* PROBLEM DETAILS: Which of the lines below mention the word "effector"? Pull each one out.

** Opening RECORDS FOR THIS TASK block **

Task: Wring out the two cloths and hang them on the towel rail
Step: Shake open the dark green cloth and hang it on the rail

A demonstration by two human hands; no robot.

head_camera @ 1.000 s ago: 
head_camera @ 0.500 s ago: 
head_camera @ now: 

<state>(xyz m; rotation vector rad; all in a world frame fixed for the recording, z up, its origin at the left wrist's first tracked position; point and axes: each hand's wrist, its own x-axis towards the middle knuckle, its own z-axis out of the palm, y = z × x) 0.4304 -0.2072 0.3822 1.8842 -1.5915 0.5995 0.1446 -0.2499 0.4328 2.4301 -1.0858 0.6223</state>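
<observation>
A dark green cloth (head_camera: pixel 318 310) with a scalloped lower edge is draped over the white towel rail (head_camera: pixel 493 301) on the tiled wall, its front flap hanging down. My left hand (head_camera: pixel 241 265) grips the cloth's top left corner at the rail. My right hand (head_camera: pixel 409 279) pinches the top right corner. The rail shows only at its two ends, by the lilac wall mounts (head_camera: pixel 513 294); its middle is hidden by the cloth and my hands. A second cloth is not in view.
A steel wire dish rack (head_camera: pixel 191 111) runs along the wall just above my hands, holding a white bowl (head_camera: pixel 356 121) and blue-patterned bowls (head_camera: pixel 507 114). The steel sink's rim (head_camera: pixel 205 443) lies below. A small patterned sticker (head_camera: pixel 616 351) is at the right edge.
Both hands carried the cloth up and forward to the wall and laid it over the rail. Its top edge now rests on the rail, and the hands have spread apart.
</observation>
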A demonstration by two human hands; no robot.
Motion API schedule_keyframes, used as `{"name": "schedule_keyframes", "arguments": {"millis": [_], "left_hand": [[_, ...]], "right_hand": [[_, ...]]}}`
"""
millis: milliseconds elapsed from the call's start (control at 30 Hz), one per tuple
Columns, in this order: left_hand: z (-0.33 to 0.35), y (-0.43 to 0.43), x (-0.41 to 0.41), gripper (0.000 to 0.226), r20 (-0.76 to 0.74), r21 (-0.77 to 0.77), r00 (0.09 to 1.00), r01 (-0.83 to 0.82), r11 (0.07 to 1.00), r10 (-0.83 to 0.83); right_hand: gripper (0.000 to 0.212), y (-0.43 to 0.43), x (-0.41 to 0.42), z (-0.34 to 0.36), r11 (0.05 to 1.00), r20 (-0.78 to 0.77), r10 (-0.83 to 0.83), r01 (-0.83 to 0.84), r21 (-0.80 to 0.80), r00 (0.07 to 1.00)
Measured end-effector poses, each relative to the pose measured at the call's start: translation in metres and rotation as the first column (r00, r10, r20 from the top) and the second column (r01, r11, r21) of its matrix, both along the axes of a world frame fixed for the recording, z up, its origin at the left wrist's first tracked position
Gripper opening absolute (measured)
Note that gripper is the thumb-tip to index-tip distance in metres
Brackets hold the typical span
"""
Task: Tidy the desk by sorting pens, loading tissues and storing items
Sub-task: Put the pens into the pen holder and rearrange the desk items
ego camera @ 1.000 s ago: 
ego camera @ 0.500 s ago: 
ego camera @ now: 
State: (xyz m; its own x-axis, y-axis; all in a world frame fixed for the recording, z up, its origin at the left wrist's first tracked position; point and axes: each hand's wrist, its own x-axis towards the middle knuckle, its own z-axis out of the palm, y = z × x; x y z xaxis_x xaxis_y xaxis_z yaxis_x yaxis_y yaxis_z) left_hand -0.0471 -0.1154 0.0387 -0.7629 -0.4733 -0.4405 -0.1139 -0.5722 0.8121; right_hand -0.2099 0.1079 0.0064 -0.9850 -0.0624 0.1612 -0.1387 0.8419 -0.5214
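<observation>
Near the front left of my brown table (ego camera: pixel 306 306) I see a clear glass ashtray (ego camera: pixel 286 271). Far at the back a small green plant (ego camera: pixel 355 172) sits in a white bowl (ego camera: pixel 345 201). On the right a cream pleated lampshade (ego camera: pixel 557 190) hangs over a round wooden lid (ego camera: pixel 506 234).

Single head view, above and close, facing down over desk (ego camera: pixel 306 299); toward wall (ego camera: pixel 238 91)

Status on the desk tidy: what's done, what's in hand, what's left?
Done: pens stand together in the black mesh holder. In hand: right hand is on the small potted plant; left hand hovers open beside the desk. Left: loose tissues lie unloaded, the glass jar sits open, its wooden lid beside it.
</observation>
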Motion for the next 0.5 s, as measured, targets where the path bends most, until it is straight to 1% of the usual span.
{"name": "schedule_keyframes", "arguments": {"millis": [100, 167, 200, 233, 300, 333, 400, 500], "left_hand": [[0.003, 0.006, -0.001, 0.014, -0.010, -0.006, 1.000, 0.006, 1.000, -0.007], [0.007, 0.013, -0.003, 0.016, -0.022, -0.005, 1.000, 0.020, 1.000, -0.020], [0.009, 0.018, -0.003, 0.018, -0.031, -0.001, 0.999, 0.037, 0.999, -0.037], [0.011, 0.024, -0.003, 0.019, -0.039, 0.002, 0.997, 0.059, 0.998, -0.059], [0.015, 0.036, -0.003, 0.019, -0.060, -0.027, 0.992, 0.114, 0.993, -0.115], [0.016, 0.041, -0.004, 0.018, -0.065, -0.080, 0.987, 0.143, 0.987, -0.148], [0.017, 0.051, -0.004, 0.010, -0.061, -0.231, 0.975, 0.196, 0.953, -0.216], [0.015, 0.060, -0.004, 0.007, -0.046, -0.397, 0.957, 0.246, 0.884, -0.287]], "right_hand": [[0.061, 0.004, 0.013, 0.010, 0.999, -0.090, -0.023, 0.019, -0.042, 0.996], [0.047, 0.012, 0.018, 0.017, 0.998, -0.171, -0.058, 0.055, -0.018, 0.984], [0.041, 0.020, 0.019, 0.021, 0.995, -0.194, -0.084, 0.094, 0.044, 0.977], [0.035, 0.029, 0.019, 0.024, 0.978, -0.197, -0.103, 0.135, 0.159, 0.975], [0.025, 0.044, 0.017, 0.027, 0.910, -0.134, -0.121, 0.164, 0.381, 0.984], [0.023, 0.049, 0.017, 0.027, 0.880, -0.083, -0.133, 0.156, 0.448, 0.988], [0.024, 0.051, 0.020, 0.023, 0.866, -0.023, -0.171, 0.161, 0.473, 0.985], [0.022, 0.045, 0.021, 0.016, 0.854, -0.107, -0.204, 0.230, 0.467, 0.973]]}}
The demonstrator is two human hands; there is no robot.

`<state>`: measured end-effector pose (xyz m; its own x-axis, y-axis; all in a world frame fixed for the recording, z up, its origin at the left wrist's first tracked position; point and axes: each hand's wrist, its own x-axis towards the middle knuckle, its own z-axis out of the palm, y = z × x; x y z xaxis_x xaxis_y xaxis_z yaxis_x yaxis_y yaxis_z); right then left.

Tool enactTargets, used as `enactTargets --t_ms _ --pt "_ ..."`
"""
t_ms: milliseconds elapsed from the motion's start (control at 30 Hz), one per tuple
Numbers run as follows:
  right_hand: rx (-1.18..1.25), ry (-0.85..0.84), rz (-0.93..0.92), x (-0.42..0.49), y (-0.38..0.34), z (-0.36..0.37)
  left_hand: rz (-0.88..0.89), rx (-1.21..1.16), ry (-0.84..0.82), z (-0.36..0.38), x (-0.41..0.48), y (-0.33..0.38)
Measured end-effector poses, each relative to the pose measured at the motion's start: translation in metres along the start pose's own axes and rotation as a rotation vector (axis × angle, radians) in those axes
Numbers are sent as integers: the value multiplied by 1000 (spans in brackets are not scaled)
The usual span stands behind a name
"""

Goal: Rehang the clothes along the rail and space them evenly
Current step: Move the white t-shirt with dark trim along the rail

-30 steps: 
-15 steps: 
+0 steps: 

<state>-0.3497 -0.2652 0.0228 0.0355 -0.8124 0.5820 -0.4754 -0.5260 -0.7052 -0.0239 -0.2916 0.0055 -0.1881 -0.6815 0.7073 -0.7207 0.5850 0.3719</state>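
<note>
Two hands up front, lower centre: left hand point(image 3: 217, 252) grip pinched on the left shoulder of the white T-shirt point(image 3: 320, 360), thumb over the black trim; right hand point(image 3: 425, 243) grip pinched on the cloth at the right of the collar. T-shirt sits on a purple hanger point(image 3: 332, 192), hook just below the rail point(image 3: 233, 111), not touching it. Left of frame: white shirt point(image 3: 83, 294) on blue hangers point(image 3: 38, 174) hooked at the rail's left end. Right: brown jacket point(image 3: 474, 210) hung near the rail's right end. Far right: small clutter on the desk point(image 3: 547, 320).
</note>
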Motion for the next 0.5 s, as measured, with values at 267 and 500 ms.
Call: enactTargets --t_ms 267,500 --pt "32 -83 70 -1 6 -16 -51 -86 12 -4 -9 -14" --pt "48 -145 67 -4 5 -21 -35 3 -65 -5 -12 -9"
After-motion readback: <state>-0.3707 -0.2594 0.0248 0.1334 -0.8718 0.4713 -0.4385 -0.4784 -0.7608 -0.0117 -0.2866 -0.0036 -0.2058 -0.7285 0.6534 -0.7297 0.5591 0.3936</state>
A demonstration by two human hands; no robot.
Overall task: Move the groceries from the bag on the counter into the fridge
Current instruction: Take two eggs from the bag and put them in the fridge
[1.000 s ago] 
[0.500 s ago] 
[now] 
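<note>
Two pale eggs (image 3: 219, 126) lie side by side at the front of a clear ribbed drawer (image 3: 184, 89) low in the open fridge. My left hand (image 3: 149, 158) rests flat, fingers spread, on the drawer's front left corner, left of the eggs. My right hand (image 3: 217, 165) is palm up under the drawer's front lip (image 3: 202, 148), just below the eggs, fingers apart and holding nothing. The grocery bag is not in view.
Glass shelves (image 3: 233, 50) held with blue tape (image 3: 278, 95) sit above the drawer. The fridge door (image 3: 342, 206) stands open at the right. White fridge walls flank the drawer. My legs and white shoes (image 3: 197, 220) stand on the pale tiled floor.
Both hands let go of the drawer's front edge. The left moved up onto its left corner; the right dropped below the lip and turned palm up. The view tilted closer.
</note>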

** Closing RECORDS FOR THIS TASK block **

* SOLUTION FOR THIS TASK:
Measured end-effector poses, each relative to the pose measured at the call's start: translation in metres and rotation as the first column (r00, r10, r20 from the top) and the second column (r01, r11, r21) of its matrix, both along the axes of a world frame fixed for the recording, z up, its origin at the left wrist's first tracked position
`<state>`: measured end-effector pose (xyz m; its own x-axis, y-axis; all in a world frame fixed for the recording, z up, its origin at the left wrist's first tracked position; point and axes: each hand's wrist, its own x-axis towards the middle knuckle, its own z-axis out of the palm, y = z × x; x y z xaxis_x xaxis_y xaxis_z yaxis_x yaxis_y yaxis_z); right then left.
Measured end-effector poses, each relative to the pose measured at the motion's start: translation in metres along the start pose's own axes and rotation as a rotation vector (axis × angle, radians) in those axes

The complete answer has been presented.